Milk is good for your bones. Except when it’s not. Taking Vitamin C may help protect against colds. Except when it doesn’t.
Keeping up with the latest headlines on nutrition research is enough to give the average person whiplash. With each new study comes new understanding about how what we eat affects our bodies, but often the results can create confusion about how to modify our own diets.
The latest wrinkle has to do with red wine.
Resveratrol, found in the skin of red grapes, has long been revered as a magical compound in red wine that is believed to have numerous health effects such as lowering blood pressure and helping prevent heart attacks. There has been so much enthusiasm for the substance in recent years that some companies have been selling resveratrol supplements in health stores as a way to enhance the effects of exercise.
But a new study, published in the journal Applied Physiology, Nutrition and Metabolism, raises questions about that theory. Researchers subjected two groups of patients to high-intensity interval training for four weeks, with one group taking resveratrol while the other was given a placebo. They found that those who took the supplement did not see as many benefits from the physical activity as those who had a placebo.

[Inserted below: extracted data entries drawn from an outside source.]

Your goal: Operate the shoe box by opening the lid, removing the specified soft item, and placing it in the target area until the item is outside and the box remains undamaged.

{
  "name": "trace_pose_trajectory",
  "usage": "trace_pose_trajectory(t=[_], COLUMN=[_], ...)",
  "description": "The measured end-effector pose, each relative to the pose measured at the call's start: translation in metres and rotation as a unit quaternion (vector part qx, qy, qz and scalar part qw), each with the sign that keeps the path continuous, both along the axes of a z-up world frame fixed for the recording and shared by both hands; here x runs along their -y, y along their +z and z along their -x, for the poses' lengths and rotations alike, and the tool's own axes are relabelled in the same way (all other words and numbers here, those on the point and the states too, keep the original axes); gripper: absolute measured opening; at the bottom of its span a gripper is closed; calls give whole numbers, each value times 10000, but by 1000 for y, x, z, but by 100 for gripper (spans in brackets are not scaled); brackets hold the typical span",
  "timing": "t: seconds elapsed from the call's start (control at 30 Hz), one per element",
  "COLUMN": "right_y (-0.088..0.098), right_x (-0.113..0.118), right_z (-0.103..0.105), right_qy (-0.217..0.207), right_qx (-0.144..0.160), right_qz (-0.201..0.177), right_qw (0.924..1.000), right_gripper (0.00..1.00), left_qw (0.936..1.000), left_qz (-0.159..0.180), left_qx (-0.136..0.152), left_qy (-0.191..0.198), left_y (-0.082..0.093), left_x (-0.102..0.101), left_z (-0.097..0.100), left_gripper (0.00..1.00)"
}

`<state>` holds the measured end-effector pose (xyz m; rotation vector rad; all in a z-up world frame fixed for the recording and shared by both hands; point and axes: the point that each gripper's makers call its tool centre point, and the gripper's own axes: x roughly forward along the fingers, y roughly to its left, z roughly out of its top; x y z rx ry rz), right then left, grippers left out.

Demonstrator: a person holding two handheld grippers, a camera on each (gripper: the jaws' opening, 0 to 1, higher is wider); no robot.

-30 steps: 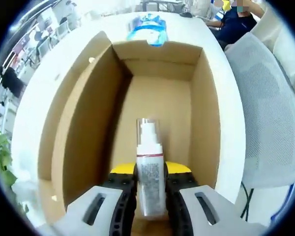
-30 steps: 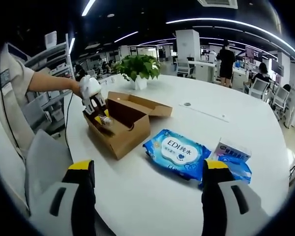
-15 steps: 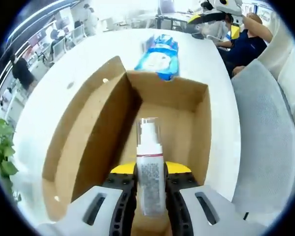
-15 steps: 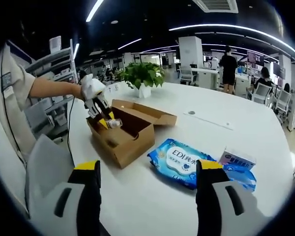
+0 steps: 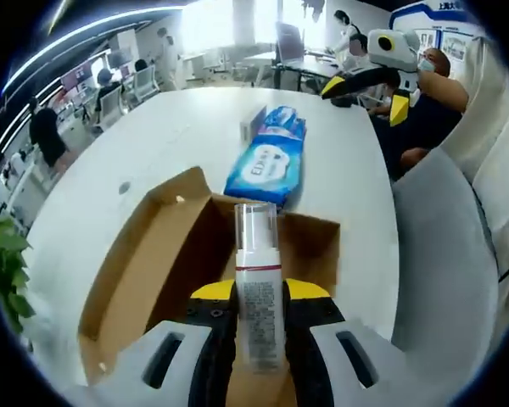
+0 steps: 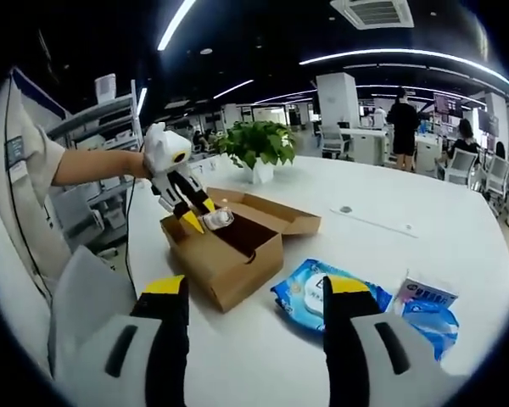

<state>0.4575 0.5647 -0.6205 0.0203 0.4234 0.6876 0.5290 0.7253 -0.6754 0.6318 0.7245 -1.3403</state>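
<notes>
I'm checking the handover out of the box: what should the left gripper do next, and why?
Probably carry the bottle sideways past the box wall, then lower it onto bare table. The left gripper holds it above the open box, clear of the rim.

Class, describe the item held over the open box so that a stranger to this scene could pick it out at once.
Start at the white round table and find the open cardboard box near its edge. Just above the box, the left gripper holds a small spray bottle. Unlike the flat blue wipes pack nearby, it is a slim white cylinder with a clear cap and a red band.
</notes>
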Motion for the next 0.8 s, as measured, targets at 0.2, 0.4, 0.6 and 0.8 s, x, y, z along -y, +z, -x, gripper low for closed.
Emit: trace_pose_trajectory(t=[0.2,0.4,0.6,0.8], right_y=[4,11,13,16], right_x=[-7,-16,-25,-32], right_z=[-3,-6,-7,-10], right_qy=[27,111,213,248], right_qx=[18,150,161,172], right_qz=[-163,-302,-350,-504], right_qw=[9999,9994,9990,9983], right_gripper=[58,53,51,47], left_qw=[9994,9970,9952,9916], left_qz=[356,739,893,1196], left_qx=[-9,-159,-245,-352], left_qy=[-45,-146,-301,-332], left_y=[14,24,29,40], left_x=[20,39,47,56], left_z=[9,23,34,41], left_gripper=[19,19,19,19])
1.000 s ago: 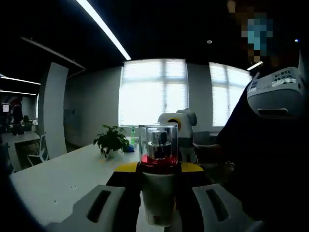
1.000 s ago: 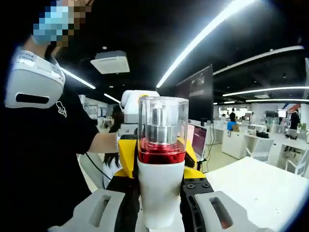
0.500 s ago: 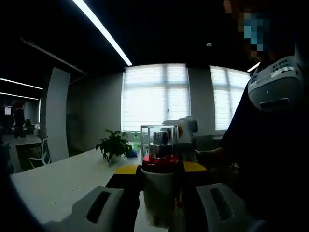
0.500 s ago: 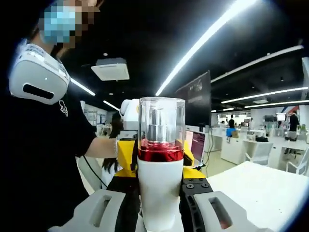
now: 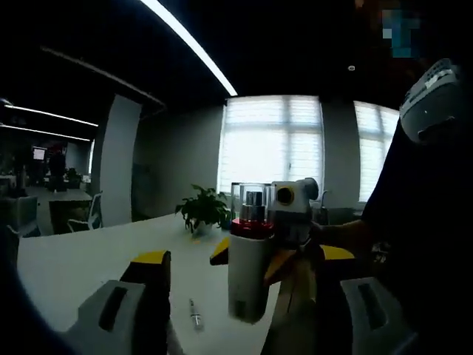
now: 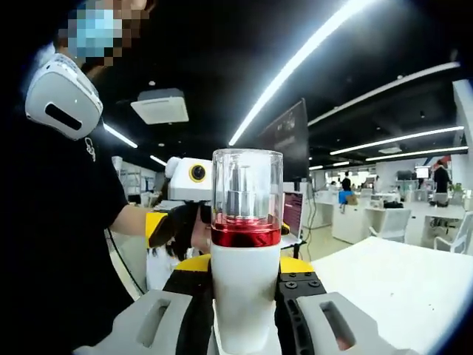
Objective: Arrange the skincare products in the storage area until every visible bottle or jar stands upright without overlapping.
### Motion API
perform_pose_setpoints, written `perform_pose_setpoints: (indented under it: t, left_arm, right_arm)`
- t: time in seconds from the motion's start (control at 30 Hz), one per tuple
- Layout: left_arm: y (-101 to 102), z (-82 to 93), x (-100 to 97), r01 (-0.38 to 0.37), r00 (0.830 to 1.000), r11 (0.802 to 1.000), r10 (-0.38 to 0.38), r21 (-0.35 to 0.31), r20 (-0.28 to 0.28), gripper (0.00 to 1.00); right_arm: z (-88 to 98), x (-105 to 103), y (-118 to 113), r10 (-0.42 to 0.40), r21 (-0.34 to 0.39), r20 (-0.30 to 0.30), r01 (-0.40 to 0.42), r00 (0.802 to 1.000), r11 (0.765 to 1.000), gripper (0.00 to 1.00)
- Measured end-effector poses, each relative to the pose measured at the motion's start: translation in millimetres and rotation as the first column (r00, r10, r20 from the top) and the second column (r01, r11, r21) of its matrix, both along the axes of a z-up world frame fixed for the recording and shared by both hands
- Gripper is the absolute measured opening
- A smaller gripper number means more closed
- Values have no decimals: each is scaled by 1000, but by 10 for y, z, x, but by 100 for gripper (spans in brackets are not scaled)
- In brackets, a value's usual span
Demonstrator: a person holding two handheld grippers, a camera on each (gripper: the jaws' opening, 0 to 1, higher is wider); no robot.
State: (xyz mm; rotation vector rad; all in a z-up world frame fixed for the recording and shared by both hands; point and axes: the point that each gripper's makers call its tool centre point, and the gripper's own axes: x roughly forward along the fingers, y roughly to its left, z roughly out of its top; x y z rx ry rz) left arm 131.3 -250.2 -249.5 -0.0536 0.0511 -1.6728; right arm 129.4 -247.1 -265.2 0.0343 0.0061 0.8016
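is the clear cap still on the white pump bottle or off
On: the clear cap covers the pump atop the white bottle held in the right gripper.

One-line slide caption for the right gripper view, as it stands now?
Right gripper shut on an upright white pump bottle with clear cap and red collar, above a white table.

Right gripper (image 6: pixel 244 325): bottom centre of right gripper view, jaws clamped on white bottle (image 6: pixel 245 296), bottle upright. Left gripper (image 5: pixel 244 318): jaws spread wide at bottom of left gripper view, gripping nothing. Left gripper body visible left of centre in right gripper view, person's forearm (image 6: pixel 133 220) behind it.
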Motion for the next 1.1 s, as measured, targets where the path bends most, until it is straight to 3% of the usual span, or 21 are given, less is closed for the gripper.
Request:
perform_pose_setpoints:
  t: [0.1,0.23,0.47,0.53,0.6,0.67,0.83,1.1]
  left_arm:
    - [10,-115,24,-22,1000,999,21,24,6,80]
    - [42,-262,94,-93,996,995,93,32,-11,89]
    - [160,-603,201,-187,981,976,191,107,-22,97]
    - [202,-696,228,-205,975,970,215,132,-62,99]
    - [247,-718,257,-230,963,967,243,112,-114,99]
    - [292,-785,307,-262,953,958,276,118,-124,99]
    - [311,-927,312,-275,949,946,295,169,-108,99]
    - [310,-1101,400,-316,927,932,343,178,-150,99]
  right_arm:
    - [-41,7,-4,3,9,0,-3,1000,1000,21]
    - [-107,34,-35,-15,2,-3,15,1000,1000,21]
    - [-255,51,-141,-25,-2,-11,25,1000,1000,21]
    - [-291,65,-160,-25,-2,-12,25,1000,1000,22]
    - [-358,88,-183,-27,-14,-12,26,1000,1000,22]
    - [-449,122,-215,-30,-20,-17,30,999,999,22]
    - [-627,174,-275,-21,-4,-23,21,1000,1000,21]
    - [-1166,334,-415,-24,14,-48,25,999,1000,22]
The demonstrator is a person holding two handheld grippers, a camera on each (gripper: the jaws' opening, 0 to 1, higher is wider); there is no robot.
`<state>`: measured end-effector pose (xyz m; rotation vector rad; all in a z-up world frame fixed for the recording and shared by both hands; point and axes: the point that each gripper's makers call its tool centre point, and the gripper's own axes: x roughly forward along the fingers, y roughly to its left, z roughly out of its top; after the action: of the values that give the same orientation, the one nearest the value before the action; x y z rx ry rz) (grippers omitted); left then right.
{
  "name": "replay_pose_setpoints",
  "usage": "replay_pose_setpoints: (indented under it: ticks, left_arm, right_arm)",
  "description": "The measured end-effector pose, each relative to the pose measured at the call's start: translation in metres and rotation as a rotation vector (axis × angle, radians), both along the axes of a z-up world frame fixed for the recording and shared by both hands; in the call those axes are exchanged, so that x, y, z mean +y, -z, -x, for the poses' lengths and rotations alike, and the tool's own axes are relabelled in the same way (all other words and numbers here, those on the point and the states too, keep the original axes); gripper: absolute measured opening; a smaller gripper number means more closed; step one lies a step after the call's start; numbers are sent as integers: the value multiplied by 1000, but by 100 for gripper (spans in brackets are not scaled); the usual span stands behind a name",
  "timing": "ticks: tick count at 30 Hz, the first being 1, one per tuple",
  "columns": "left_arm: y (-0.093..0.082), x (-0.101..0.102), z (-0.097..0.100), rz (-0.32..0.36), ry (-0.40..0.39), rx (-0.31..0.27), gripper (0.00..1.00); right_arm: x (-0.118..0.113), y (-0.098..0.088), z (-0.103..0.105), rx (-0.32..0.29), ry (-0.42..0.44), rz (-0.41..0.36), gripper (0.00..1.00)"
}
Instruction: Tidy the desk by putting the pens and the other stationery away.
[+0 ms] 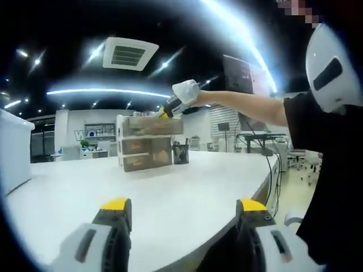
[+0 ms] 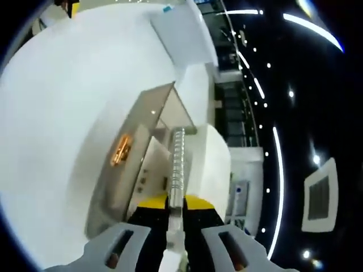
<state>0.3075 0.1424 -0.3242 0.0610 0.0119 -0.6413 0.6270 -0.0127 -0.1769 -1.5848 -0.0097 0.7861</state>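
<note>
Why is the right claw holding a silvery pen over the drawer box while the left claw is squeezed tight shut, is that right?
Not quite. The left claw is open, its two yellow-tipped jaws standing wide apart above the white desk, as the left gripper view shows. The rest holds: the right claw grips a silvery pen over the drawer box.

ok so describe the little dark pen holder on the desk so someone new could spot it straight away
In the left gripper view, start from the white desk and find the stack of clear drawers near its far side. The pen holder stands against the stack's right side. It is the small dark cup, far lower than the pale, see-through drawers.
</note>
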Motion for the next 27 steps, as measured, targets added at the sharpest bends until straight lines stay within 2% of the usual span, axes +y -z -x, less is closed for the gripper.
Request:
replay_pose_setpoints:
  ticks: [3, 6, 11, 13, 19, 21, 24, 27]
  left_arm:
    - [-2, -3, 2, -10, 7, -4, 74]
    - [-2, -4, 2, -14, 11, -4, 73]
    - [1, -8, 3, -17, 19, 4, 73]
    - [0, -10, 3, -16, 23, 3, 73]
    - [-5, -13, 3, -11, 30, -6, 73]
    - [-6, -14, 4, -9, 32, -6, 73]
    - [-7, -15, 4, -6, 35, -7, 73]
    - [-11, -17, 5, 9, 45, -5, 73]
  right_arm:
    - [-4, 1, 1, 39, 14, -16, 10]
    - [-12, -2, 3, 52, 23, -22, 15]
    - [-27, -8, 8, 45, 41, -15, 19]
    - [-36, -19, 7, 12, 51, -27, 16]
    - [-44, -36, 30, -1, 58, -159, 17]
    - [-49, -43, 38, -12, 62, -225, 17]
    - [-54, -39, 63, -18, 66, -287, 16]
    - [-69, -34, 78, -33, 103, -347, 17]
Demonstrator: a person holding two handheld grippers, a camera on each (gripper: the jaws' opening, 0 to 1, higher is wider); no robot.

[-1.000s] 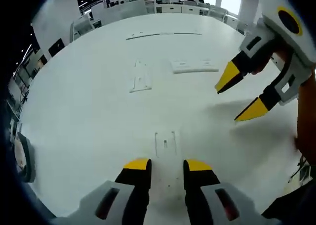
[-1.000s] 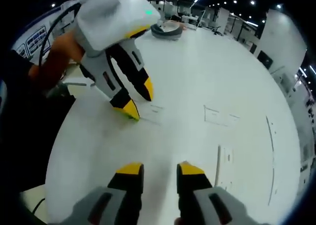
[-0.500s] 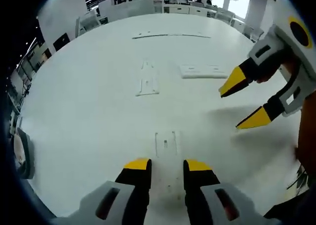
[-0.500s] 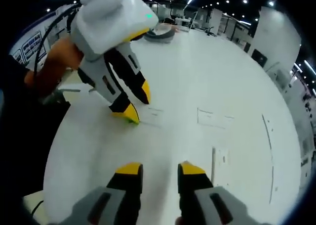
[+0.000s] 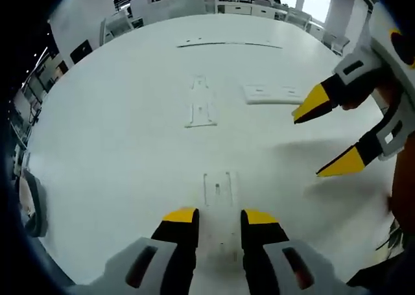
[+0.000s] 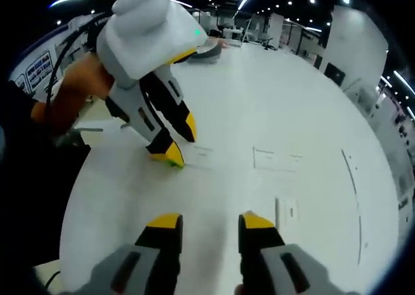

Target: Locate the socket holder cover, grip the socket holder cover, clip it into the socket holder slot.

While the study was small — there were 16 participants — researcher Brendon Gurd, a professor in the School of Kinesiology and Health Studies at Queens University in Canada, noted in a news release that it's clear that more research needs to be done on this phenomenon. He said his team found that resveratrol somehow appears to “inhibit the body’s normal training response.”
“RSV supplementation doesn’t augment training,” he said, “but may impair the effect it has on the body.”